When we couple this increased likelihood of extreme events with rapid urbanization in developing economies – that often leads to over populated megacities with weak infrastructure – we can begin to see the significance of energy resilience. But this won’t just be an issue for developing economies, in developed nations the building of the smart grid that integrates our electrical power system into the Internet will also create new and unforeseen exposure to cyber attacks.

“Every intervention you take is a systemic intervention, and that if you move something here, something else will move, and that it has consequences both ways good and bad and that is what makes you resilient” – Sabine Biesheuvle ENVIU

From Robustness To Resilience

Adaptability and flexibility were not capabilities that were built into industrial age systems of organization and technology, they were designed to operate in stable, predictable environments with the main aim being economics of scale, they achieved this through standardization and centralized mass production, the aim was to remove or reduce variation and fluctuations in order to maintain a predictable operating environment.

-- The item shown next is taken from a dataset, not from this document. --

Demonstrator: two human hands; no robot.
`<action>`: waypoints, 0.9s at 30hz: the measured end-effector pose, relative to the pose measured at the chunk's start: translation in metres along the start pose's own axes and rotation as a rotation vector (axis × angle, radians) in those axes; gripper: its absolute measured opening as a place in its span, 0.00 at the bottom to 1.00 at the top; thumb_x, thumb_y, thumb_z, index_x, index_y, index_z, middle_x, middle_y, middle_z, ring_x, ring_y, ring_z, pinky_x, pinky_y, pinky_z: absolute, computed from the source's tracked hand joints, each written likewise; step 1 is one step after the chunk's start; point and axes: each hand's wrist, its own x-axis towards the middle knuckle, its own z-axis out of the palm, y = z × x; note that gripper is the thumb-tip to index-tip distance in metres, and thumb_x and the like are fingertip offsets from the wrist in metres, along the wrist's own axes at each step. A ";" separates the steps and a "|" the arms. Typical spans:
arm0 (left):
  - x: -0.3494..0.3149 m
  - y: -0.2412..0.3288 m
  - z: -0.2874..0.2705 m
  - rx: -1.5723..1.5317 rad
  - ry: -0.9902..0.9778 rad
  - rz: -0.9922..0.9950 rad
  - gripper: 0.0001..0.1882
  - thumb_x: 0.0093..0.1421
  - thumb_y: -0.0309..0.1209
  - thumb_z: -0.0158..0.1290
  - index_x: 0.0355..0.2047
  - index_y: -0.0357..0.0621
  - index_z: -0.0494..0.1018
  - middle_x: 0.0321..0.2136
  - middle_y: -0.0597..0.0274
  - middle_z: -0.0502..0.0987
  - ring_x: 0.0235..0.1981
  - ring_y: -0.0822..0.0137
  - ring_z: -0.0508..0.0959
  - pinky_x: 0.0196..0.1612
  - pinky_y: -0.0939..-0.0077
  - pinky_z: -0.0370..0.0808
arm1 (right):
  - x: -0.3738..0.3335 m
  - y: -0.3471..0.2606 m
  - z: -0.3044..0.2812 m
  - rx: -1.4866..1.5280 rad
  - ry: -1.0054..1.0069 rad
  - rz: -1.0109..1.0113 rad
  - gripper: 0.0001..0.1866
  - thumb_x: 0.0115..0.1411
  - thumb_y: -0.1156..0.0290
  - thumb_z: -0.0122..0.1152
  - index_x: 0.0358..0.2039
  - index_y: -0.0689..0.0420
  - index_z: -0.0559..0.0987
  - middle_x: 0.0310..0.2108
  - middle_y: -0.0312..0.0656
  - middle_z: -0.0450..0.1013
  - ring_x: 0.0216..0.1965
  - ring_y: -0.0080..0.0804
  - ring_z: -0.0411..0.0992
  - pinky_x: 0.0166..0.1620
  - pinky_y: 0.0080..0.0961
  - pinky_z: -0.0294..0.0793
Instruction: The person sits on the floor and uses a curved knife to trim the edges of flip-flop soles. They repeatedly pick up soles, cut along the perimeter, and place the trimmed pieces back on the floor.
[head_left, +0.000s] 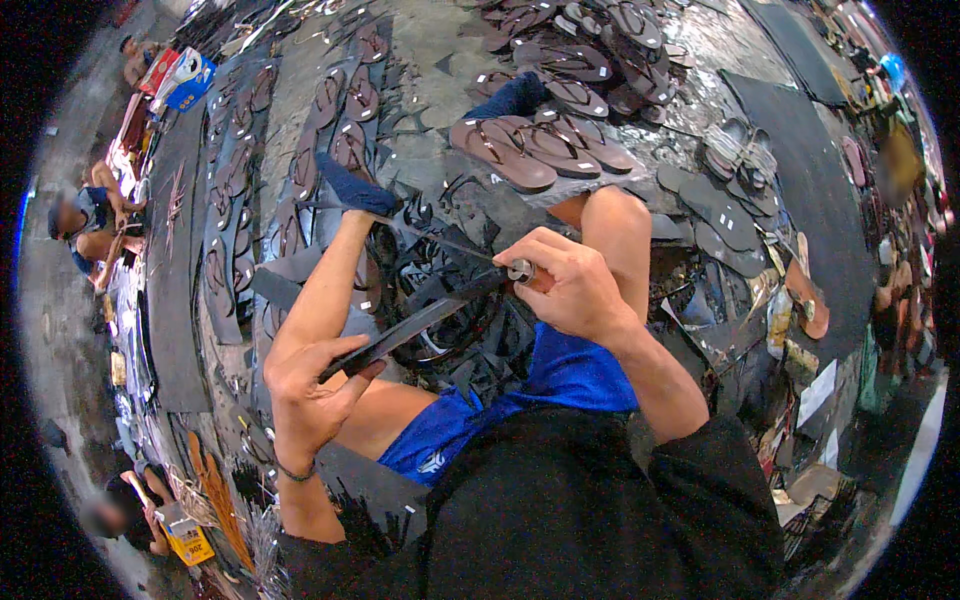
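Note:
My left hand grips the near end of a long, flat black rubber piece, thumb on one side and fingers on the other. The piece slants up to the right, above my lap. At its far end my right hand is closed around a tool with a round, silver-capped handle; its working end is hard to make out. From there a thin dark strip stretches up and left toward my foot in a dark blue sock. Black rubber offcuts lie between my legs.
Brown flip-flops lie on clear plastic beyond my right knee, with a larger sandal pile behind. Sandals in rows cover the left. Dark soles lie right. Other people sit at far left, near a blue box.

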 end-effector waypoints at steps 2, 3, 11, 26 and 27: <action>0.004 0.002 0.004 -0.131 0.086 -0.141 0.18 0.43 0.25 0.68 0.35 0.40 0.76 0.31 0.57 0.82 0.33 0.67 0.82 0.37 0.74 0.76 | -0.011 0.006 0.004 -0.060 0.060 0.034 0.09 0.50 0.71 0.65 0.34 0.50 0.79 0.30 0.36 0.74 0.31 0.39 0.76 0.33 0.33 0.77; 0.008 0.001 0.007 -0.205 0.120 -0.204 0.19 0.42 0.25 0.69 0.35 0.40 0.76 0.31 0.58 0.81 0.33 0.68 0.81 0.36 0.74 0.76 | -0.018 0.006 0.005 -0.019 0.072 0.050 0.11 0.50 0.69 0.66 0.36 0.50 0.79 0.32 0.37 0.74 0.30 0.40 0.76 0.32 0.32 0.77; -0.040 -0.023 -0.038 -0.480 0.348 -0.319 0.23 0.42 0.31 0.70 0.37 0.37 0.73 0.30 0.64 0.76 0.31 0.71 0.75 0.39 0.78 0.71 | -0.102 0.083 -0.088 0.884 0.691 0.669 0.20 0.65 0.56 0.52 0.53 0.50 0.65 0.35 0.38 0.71 0.25 0.22 0.71 0.22 0.20 0.71; 0.009 -0.006 0.013 -0.550 -0.007 -0.434 0.28 0.42 0.23 0.69 0.42 0.36 0.68 0.32 0.57 0.77 0.32 0.71 0.77 0.36 0.79 0.74 | -0.167 0.221 0.001 -0.066 0.510 0.967 0.21 0.56 0.51 0.59 0.30 0.60 0.81 0.21 0.47 0.76 0.23 0.36 0.74 0.30 0.33 0.71; 0.009 -0.001 0.004 -0.583 -0.028 -0.511 0.28 0.42 0.24 0.69 0.42 0.36 0.68 0.33 0.56 0.76 0.33 0.70 0.76 0.37 0.79 0.74 | -0.164 0.207 -0.006 -0.062 0.521 0.991 0.20 0.57 0.53 0.59 0.29 0.60 0.81 0.21 0.47 0.76 0.23 0.37 0.74 0.30 0.33 0.71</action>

In the energy sector then, whether we are talking about the policy institutions or the business models or the technology, they were all designed for a relatively stable environment, it is an energy sector that was designed for large-scale projects driven by centralized utilities. You could design your hydroelectric dam project for a one hundred-year flood and you knew that it would be a 100 years before that flood happened again, but now those 100 year floods are happening in fifty years or twenty years. If we look at some of the climate changes that are happening, climate induced catastrophic events are happening faster and more furiously but our energy systems, in terms of regulation policies, institutions and technology are all still slow to respond. What they need – given this new context – is greater adaptive capacity, agility and resiliency.

Resilience is the ability to absorb shocks while continuing to function, the capacity for a system to return to functionality after a disturbance. It is important to note that resiliency is different from robustness, as robustness implies the ability to withstand perturbations, when we design or manage a system for robustness we are trying to build up its strength in order to deflect any alteration, which is what we used to do. But designing for robustness – complete fault tolerance – is not always possible or advisable when dealing with more volatile environments.

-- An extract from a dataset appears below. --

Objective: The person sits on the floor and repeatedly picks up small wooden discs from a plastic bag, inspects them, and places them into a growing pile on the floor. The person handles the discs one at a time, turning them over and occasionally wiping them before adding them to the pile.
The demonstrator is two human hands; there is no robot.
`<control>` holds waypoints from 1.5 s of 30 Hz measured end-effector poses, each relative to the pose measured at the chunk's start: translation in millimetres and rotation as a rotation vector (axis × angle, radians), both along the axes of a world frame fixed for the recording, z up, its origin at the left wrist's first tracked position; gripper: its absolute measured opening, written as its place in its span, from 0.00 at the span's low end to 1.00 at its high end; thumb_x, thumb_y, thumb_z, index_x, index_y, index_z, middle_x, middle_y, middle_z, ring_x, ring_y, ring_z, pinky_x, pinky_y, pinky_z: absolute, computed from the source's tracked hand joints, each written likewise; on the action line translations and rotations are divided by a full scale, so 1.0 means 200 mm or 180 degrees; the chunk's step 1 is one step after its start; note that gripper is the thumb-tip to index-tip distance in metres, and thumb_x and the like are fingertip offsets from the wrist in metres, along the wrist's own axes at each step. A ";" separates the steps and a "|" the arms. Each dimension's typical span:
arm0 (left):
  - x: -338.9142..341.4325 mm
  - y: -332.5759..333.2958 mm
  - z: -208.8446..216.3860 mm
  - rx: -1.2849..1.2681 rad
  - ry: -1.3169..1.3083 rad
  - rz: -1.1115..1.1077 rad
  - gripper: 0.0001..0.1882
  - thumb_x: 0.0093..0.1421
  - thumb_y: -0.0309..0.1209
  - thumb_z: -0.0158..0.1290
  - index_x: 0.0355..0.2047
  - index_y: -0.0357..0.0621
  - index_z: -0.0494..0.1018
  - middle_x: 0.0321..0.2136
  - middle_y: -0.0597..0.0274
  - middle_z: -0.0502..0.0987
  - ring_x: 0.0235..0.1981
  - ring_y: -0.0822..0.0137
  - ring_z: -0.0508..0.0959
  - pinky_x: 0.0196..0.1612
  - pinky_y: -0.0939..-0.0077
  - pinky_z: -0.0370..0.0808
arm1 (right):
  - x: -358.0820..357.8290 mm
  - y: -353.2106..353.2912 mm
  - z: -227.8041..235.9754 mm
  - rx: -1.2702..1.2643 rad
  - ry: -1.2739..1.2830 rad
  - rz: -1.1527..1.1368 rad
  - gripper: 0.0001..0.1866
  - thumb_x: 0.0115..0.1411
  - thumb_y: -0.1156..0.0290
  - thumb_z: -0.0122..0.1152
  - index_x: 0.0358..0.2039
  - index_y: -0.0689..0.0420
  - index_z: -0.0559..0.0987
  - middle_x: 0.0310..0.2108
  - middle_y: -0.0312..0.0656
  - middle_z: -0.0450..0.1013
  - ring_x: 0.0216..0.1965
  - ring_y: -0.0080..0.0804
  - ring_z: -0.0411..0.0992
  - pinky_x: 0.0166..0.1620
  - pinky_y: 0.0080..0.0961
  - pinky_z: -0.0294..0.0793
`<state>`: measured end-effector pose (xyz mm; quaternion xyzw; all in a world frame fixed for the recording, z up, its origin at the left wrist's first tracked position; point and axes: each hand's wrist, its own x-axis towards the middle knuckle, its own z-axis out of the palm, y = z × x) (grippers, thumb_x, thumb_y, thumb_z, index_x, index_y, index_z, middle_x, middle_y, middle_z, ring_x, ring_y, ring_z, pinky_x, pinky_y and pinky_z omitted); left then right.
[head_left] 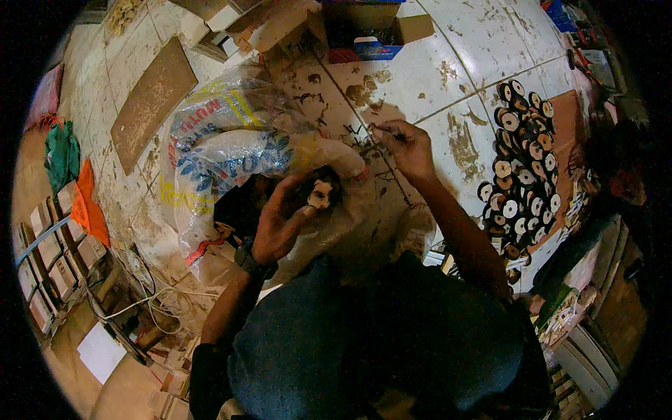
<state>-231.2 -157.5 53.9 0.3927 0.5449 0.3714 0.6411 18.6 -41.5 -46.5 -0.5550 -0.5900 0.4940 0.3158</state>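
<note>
My left hand is closed around a small dark-edged piece with a pale, wood-like face, held over the mouth of a printed woven plastic sack. My fingers cover part of its edge. Farther out and to the right, my right hand has thumb and forefinger pinched together just above the tiled floor. Whatever sits between those fingertips is too small to make out. Beside them, several thin dark bits resembling screws are scattered on the tiles.
Many dark-rimmed discs with pale faces are heaped at the right, partly against a brown board. An open blue box and cardboard boxes stand at the far side. A flat brown panel lies left, with pale cables nearer.
</note>
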 end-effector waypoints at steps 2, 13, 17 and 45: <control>0.08 0.06 0.00 -0.0036 -0.0566 0.0153 0.30 0.58 0.22 0.53 0.60 0.37 0.58 0.58 0.53 0.64 0.59 0.60 0.65 0.62 0.66 0.61 | 0.04 -0.07 0.15 -0.0829 0.0640 -0.0200 0.10 0.60 0.75 0.60 0.41 0.63 0.78 0.33 0.39 0.77 0.32 0.20 0.73 0.36 0.21 0.74; 0.27 0.22 -0.01 0.0557 -0.0433 -0.0276 0.31 0.56 0.14 0.51 0.60 0.38 0.59 0.57 0.55 0.65 0.58 0.64 0.67 0.60 0.69 0.65 | 0.02 -0.24 0.52 -0.1042 0.1310 0.0227 0.09 0.60 0.75 0.60 0.40 0.65 0.78 0.34 0.37 0.77 0.34 0.19 0.72 0.40 0.18 0.73; 0.28 0.22 -0.02 0.0624 -0.0214 -0.0385 0.31 0.56 0.14 0.51 0.60 0.39 0.60 0.56 0.56 0.66 0.57 0.64 0.68 0.58 0.69 0.67 | 0.03 -0.23 0.54 -0.1147 0.0889 0.0123 0.08 0.60 0.75 0.60 0.39 0.64 0.79 0.33 0.37 0.77 0.34 0.19 0.72 0.41 0.18 0.72; 0.61 0.38 0.01 0.1852 0.1261 -0.0429 0.37 0.43 0.32 0.68 0.54 0.43 0.65 0.45 0.48 0.73 0.47 0.51 0.74 0.50 0.64 0.72 | 0.20 -0.32 0.23 -0.2235 0.3729 -0.1044 0.18 0.61 0.74 0.57 0.51 0.62 0.71 0.48 0.44 0.73 0.45 0.35 0.74 0.51 0.31 0.75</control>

It will never be possible to prevent natural forces from affecting something like power lines. The real test of any network’s resilience is how quickly and intelligently it can handle such disruptions. Think, for example, of the Internet’s ability to reroute packets of data swiftly and efficiently when a network link fails. This makes the Internet very resilient, even though it fails often it is able to quickly recover from that failure. This is how the grid needs to be in order to avoid major disasters, a grid the does not attempt to be impervious to all failures but instead designed for resilience.

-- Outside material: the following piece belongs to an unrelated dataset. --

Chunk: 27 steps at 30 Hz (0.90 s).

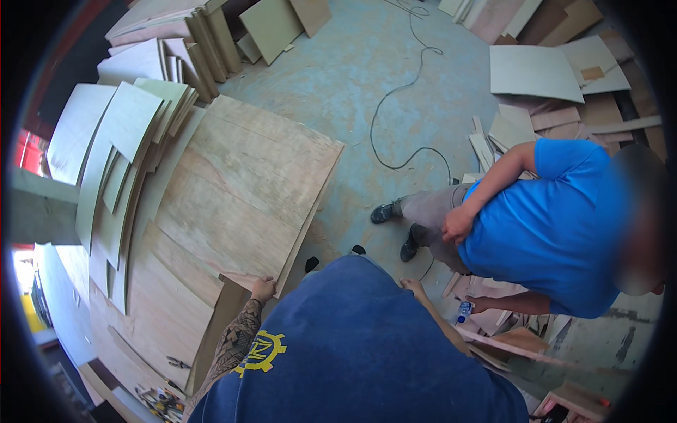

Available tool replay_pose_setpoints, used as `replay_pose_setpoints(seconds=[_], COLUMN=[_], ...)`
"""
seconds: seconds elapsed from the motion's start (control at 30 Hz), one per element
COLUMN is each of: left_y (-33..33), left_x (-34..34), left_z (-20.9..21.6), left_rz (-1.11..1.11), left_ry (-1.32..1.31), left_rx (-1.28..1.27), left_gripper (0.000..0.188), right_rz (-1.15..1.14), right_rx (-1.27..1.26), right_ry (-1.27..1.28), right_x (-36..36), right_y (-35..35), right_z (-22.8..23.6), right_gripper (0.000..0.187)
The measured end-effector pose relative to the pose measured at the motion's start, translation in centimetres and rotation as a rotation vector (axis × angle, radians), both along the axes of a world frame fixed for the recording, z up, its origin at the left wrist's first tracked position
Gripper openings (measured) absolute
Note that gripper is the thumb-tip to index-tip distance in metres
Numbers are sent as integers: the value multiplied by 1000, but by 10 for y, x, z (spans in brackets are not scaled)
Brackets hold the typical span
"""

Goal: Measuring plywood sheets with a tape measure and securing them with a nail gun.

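My left hand [264, 289], at the end of a tattooed forearm, is closed on the near edge of a large plywood sheet [243, 183]. That sheet lies on top of a stack of others, tilted across the left side. My right hand [409, 283] shows only in part beyond the front of my dark blue shirt. Its fingers are mostly hidden, and I cannot see anything in them. A pair of pliers [178, 362] rests on a lower plywood sheet [151, 324] near my left forearm.
To the right a co-worker in a blue shirt [543, 225] holds a small bottle [465, 311]. Smaller boards [134, 120] are piled at far left, and wood offcuts [515, 127] lie at right. A dark cable [377, 116] winds over the floor. Hand tools [162, 403] lie at lower left.
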<state>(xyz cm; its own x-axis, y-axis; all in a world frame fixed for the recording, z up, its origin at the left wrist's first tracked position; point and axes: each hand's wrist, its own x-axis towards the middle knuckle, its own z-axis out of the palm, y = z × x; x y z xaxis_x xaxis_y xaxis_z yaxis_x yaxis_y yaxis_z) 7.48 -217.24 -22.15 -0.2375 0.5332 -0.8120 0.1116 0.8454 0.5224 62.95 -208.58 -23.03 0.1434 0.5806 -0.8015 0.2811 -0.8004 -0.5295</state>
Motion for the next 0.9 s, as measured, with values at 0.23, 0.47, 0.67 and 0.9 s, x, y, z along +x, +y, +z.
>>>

“By introducing bottom up control technologies, importing the IT sector to the power sector, it will be possible to expand the power supply much more efficiently and cheaper than is currently possible. This change is like moving from the command economy of the communist state to the free market of the capitalist world, but in order to bring about this change we have to decentralize power services” – Ichiro Sakata University of Tokyo

Distributed Systems

Moving from a centralized model towards distributed energy systems will be key to enabling more resilient energy supply. The large centralized industrial energy systems that are dependent on elite energy sources of fossil fuels create fragility in the form of centralized nodes and critical linkages. This is the case on all levels, in the global energy system, with places like Saudi Arabia forming hubs, and critical links – what are called choke points – like the Straits of Malacca, representing fragile connections susceptible to geopolitical instability and terrorist attack. But equally these same fragilities exist on the national and local level.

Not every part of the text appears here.